• **REQUIRED ACTION**:
Check every line of the data below for the word "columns". Copy the ones that have it.

• **EXCERPTED RECORDS**:
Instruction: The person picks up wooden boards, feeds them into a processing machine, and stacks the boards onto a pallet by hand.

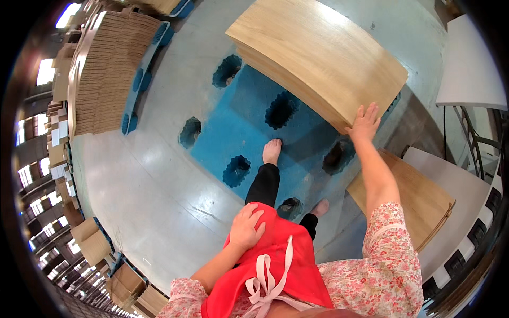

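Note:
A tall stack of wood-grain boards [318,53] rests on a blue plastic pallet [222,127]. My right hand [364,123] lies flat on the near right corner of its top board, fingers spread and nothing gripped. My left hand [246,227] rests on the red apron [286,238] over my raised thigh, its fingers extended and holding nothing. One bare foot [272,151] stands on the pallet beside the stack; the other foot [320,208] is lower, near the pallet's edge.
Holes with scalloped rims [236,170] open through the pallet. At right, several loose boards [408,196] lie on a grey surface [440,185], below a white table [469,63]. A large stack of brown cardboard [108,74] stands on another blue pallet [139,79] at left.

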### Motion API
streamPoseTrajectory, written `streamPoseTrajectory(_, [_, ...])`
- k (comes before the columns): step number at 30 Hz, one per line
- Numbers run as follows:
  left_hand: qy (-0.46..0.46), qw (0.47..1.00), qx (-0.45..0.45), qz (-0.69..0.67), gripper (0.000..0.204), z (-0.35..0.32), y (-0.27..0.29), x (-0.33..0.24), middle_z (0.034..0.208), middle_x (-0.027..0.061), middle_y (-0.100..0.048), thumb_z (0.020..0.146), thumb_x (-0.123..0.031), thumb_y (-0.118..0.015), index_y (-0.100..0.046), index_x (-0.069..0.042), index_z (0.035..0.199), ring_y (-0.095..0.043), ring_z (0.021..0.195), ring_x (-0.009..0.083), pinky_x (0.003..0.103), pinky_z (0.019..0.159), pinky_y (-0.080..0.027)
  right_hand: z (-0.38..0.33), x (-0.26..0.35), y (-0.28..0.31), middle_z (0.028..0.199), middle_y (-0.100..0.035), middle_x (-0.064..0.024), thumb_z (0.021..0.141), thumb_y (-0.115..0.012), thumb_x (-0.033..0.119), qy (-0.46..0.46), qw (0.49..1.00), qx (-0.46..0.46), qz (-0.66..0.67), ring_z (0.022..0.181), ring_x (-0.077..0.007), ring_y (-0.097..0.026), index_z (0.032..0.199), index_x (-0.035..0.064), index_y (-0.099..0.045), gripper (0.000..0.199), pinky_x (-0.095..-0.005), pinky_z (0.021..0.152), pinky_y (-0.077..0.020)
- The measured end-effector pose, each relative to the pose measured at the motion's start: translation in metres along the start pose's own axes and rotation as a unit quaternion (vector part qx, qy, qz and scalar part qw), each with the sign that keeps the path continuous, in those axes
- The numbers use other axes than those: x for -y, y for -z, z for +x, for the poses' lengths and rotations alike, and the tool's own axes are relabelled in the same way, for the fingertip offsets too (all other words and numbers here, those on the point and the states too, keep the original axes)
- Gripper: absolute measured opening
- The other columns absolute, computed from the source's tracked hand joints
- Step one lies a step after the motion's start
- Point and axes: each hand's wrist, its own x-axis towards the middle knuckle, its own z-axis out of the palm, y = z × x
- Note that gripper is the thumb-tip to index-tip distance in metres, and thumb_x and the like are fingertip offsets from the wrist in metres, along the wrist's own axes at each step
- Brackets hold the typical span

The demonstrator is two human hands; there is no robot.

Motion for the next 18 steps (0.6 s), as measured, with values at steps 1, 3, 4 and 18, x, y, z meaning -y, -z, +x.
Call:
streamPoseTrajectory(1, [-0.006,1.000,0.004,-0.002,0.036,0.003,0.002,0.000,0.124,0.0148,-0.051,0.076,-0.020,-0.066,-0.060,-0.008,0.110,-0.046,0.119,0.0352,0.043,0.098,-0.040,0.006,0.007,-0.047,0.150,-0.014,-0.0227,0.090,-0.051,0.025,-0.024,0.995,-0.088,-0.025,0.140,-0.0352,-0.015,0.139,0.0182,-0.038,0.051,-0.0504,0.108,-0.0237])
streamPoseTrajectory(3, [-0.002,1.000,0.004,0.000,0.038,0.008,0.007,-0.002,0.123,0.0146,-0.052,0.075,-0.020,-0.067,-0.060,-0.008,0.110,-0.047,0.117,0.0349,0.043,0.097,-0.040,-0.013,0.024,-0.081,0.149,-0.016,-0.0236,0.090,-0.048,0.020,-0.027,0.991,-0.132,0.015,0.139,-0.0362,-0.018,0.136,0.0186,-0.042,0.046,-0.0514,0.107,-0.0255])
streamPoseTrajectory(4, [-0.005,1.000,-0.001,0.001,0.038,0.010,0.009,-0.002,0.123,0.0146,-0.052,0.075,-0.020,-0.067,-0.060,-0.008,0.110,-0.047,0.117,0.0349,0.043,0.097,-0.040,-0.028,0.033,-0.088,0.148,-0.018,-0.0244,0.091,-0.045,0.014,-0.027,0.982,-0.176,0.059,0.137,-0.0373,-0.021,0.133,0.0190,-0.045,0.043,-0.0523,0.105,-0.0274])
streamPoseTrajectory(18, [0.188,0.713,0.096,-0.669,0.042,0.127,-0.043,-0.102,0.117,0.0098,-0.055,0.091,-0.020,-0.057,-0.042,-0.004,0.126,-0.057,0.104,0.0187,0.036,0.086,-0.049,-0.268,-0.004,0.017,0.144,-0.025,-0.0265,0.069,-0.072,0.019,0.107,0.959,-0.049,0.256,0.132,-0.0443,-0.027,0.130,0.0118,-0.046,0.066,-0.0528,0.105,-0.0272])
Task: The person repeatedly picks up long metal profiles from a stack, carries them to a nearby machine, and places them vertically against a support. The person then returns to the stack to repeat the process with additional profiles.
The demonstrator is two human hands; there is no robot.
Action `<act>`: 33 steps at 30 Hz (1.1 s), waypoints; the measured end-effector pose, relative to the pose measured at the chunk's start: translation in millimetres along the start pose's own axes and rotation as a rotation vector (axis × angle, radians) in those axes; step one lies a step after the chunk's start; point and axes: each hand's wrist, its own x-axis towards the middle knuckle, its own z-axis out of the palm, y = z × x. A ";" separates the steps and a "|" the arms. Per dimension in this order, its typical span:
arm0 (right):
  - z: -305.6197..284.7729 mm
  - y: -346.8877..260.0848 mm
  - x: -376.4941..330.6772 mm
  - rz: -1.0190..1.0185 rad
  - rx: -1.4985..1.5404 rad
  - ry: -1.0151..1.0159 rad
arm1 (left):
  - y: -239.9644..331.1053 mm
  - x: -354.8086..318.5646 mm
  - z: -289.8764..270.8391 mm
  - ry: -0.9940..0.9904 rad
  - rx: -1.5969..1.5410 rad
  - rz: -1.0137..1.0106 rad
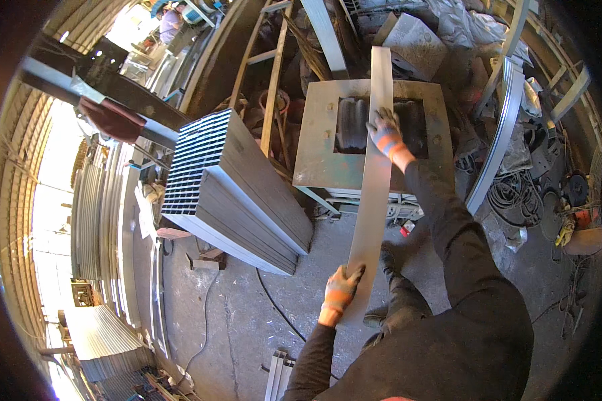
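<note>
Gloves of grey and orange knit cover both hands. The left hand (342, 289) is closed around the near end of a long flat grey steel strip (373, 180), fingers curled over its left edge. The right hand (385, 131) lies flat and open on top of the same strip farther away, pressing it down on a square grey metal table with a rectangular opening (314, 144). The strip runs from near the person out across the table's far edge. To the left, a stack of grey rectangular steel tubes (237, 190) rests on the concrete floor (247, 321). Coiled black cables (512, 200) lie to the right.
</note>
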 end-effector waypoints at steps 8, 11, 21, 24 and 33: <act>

• **RESPONSE BELOW**:
- k (comes before the columns): step number at 30 Hz, one per line
- The other columns absolute, computed from the source's tracked hand joints

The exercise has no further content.